MILWAUKEE -- Claude Passeau, 93, was having dinner, but to talk on the phone about Ted Williams, he was glad to be interrupted. Whenever you see Williams dance around the bases at the '41 All-Star Game, celebrating his three-run, ninth-inning, game-winning home run, you can glimpse Passeau as he trudges off the mound in defeat.
Williams called it "my greatest single moment in baseball." The clip will be replayed forever because baseball has named the game's MVP Award after Ted, beginning Tuesday night.
Passeau, like any old ballplayer, had his memories. "You know, Williams was the first batter I faced in that game and I struck him out. Nobody ever mentions that," said Passeau. Then, with a gruff chuckle he added, "But he came around again. I threw 10 pitches to him in that game. But they only remember the last one."
Final memories tend to leave a lasting impression. And, like many in baseball, Passeau is outraged at what appears to be Williams's final controversial memory.
According to angry family members, the Hall of Famer's son, John Henry Williams, had his father's body flown from a Florida funeral parlor to Arizona. There, the famous hitter, aviator and American icon was apparently drained of blood, filled with a special freezing solution and floated inside a tube containing incredibly cold liquid nitrogen.
The purpose of the process, called cryonics, is to thaw the body in some future decade or century, in hopes of perhaps bringing it back to life with some as-yet-undreamed technology. In other words, it's either pseudo-science verging on fantasy or a cynical scam with a $28,000 to $120,000 price tag.

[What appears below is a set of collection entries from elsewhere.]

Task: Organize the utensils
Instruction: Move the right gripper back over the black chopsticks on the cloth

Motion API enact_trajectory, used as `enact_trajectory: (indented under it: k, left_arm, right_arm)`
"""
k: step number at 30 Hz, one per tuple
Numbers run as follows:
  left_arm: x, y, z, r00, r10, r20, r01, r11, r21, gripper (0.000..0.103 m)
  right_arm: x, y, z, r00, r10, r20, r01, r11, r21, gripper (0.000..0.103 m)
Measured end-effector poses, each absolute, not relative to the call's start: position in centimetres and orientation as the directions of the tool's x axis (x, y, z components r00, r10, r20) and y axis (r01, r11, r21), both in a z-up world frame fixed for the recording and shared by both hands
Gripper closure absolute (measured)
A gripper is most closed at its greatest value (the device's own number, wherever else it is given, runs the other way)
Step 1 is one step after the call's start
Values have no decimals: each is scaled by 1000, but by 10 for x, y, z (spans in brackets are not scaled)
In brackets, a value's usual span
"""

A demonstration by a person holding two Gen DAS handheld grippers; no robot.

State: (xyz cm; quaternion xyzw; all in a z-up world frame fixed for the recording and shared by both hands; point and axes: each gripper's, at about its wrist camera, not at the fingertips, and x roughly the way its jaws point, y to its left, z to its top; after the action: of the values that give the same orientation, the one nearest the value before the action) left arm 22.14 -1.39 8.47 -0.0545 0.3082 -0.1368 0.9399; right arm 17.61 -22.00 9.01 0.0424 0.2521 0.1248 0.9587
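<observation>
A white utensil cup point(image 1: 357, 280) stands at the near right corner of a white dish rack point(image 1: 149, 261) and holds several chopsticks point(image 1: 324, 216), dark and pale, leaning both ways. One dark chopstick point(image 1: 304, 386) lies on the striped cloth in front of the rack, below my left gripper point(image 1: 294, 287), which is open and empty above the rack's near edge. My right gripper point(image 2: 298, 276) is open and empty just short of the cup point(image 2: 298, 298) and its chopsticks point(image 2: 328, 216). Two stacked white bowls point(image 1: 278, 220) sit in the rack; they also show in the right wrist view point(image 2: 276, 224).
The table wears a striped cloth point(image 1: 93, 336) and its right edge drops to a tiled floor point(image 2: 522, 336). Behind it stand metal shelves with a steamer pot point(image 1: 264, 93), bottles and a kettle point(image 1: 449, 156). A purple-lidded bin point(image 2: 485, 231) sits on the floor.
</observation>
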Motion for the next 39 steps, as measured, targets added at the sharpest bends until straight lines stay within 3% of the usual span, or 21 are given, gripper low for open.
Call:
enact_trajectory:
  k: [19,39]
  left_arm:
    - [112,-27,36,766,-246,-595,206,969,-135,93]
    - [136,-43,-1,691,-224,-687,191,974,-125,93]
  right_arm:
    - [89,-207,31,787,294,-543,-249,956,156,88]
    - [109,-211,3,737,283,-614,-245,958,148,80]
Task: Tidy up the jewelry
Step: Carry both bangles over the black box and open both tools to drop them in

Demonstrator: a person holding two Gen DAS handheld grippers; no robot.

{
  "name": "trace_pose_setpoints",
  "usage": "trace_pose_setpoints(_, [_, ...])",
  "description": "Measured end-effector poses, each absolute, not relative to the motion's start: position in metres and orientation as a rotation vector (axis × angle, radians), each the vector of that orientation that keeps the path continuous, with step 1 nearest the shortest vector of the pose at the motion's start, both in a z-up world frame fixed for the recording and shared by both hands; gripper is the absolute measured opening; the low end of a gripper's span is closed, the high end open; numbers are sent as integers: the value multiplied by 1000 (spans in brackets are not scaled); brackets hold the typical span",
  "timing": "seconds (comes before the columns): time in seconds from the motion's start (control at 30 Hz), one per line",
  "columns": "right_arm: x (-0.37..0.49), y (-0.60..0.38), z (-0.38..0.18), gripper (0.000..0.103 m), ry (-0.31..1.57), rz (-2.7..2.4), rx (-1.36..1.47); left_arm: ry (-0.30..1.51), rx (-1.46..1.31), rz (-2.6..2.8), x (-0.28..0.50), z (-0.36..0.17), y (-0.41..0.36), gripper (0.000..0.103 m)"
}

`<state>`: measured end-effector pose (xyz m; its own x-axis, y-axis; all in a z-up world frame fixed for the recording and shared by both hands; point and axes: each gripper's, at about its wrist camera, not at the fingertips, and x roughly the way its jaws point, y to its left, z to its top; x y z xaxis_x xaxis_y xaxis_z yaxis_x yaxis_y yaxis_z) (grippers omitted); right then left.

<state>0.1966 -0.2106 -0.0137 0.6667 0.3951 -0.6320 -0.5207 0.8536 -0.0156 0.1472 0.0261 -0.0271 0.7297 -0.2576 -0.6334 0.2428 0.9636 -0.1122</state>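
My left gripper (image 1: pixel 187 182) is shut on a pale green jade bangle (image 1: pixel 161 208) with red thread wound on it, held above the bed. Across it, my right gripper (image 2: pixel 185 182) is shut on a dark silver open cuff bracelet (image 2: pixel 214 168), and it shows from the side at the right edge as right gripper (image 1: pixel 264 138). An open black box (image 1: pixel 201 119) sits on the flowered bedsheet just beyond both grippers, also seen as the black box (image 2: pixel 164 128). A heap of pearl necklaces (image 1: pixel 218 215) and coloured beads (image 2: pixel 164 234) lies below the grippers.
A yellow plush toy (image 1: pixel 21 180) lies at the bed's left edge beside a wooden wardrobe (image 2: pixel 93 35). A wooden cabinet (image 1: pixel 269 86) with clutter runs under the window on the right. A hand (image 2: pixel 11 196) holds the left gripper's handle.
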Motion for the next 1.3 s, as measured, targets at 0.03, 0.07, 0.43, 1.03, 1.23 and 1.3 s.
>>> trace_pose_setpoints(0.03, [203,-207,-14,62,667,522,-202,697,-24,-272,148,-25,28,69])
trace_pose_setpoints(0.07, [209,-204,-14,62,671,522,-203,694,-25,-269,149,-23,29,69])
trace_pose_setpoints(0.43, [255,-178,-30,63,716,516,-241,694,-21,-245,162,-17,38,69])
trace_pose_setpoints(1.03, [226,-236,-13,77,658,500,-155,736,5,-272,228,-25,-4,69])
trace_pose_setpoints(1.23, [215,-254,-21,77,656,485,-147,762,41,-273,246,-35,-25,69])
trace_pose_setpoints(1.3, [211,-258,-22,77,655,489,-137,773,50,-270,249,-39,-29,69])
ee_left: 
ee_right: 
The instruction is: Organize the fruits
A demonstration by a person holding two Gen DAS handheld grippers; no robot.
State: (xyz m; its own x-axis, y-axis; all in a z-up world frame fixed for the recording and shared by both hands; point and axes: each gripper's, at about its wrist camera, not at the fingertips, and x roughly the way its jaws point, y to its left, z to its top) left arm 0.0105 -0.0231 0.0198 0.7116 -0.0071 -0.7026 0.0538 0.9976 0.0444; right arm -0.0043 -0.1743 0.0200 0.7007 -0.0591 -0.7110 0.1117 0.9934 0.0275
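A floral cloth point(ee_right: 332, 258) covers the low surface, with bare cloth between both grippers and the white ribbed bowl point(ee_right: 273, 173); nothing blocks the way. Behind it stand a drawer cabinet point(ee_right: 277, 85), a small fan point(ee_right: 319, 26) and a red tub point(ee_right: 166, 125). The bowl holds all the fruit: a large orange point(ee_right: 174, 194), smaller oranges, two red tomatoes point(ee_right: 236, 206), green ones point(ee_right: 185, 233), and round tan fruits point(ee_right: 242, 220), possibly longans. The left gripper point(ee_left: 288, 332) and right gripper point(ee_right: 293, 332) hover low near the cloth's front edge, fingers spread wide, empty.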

If Williams comes back to hit in the 3002 All-Star Game, don't expect Passeau to pitch to him. Like most of baseball, Passeau has learned about the cryonics controversy. Like many, he's disgusted.
"Oh, I heard it. That's terrible. That's the worst thing you could possibly do to someone. I hope they don't succeed (in administering the process to Williams)," Passeau said. "Bringing people back to life ... that's nonsense."
Unless something changes in Williams's family, the All-Star Game here may serve as his funeral. At least, the game in Miller Park may provide the nation with a formal occasion to tip its hat for the last time to the man who would never tip his.
In 1999, Joe DiMaggio had a solemn church funeral in San Francisco just blocks from the park where he'd learned to play baseball. Many of the sport's top officials and former players attended and his fans, from great-grandfathers to children, quietly lined the streets to pay tribute to the Yankee Clipper. DiMaggio's death was handled with the same high-style, restraint and privacy that characterized him.
Williams was obsessed by his passions--baseball, fishing and aviation. But he often fared less well in family dealings; he was married three times and was estranged from his oldest daughter. The tributes here from his baseball family may be his epitaph. Maybe that's appropriate, because it's starting to look like baseball really was Williams's home.
Because of the bitter family dispute over Williams body, no funeral services are planned. His daughter by his first wife, Barbara Joyce Williams Ferrell, wants him cremated. Several baseball colleagues say he wanted his ashes scattered, presumably in the Florida Keys which he loved. "I will rescue my father's body (from the Alcor Life Extension Foundation)," Ferrell has been quoted as saying.
John Henry Williams, Ted's son by his third wife, has been a subject of speculation within the game in recent years. He's a 33-year-old minor leaguer in the Red Sox chain. He either helped, or largely controlled, his father in recent years. And he was either a blessing, finding ways for his father to get income from his fame, or a commercializer of that name, depending on your perspective.
Perhaps it's lucky that Williams only had three children, for what should have been a dignified farewell has become a parody of some dysfunctional family on a Jerry Springer episode: "Sis, I Iced Dad." What's next? A nationwide Internet vote?
Though it's possible Williams authorized the cryonics process, his death now echoes the same kind of tacky headlines that humiliated him so badly as a young player. Then, Boston newspapers claimed to dig up embarrassing evidence that Williams gave little financial support to his mother, a Salvation Army worker known in San Diego as Salvation Mary. Williams's fury over what he considered an invasion of his privacy and a distortion of the truth, was the core of his 20-year feud with "the knight's of the keyboard."
All-Stars and baseball executives here shook their heads sadly over the bizarre absence of a Williams funeral. "We seem to specialize in dysfunctional families," said one of the game's top executives. "At least with DiMaggio, the fighting (over the estate) didn't start until after he was buried."
A celebratory All-Star evening that might have been smeared entirely by talk of labor problems and possible steroid use by some players will now have a new topic: The Kid, Teddy Ballgame, The Splendid Splinter.
In the night's last act, the MVP winner will carry off a trophy bearing Williams's name. As long as Major League Baseball endures, so will his records and memory.
Perhaps, even for Ted Williams, that's immortality enough.